When Sento shows up to intervene, Cross-Z isn’t in the mood to be lectured. Sento is overcome with memories of past battles, some of which only happened a couple months ago but feel like it’s been almost a year. Suddenly, it seems, he may see those experiences in a new light. Their bond has grown exponentially over these past twenty episodes, even greater than Sento might have realized. Which makes it that much more important that he try to stop Ryuuga before he goes too far… So, of course, Sento’s solution is to go too far himself.

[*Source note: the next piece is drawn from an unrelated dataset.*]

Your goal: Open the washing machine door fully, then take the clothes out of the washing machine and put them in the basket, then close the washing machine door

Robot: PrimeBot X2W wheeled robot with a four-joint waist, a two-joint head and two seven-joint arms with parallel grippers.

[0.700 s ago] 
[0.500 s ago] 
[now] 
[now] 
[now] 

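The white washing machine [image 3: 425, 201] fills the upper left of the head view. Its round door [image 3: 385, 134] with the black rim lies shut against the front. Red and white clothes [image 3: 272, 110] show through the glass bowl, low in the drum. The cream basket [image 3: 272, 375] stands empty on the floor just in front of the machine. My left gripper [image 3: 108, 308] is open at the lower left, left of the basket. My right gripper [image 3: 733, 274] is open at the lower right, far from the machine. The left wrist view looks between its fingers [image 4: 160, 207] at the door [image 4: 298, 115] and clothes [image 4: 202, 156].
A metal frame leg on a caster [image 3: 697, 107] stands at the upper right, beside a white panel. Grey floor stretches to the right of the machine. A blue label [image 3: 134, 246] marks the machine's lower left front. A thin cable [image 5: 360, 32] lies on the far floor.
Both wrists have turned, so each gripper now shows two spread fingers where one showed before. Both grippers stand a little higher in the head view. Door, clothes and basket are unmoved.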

To use the device that may make things worse in attempts to make them better.

He inserts the Hazard Trigger into his Build Driver transformation belt, along with the Rabbit and Tank Full Bottles, changing for the first time to Black Hazard form. Let the explode-o-rama begin!

This episode represents some of the best of Kamen Rider Build. I cannot express enough how much I love the proactive role Misora and Sawa assumed, taking charge of their own plan to save Touto by restoring its rightful leader to power, and in the process, clearing Sawa’s name from further scrutiny after recent events. We’ll work on fixing that whole “framed for murder” business with Ryuuga soon enough, I suspect. And the friendship between Sento and Ryuuga has reached thoroughly bromantic levels, at this point. A shipper’s wet dream, I’m sure, but I’ll settle for an awesome bond between two epically-matched partners in their fight against the corrupt, frequently at odds but always on the same side where it counts. A friendship for the ages tested by a series of amazing trials from all sides, whether it be the twisted experiments of Faust, the vengeful wrath of Hokuto, or the manipulations of Touto’s traitorous wardens. This is a show that stands in a class all its own.

Will we ever see its kind again once it’s gone? I’m in no hurry to find out.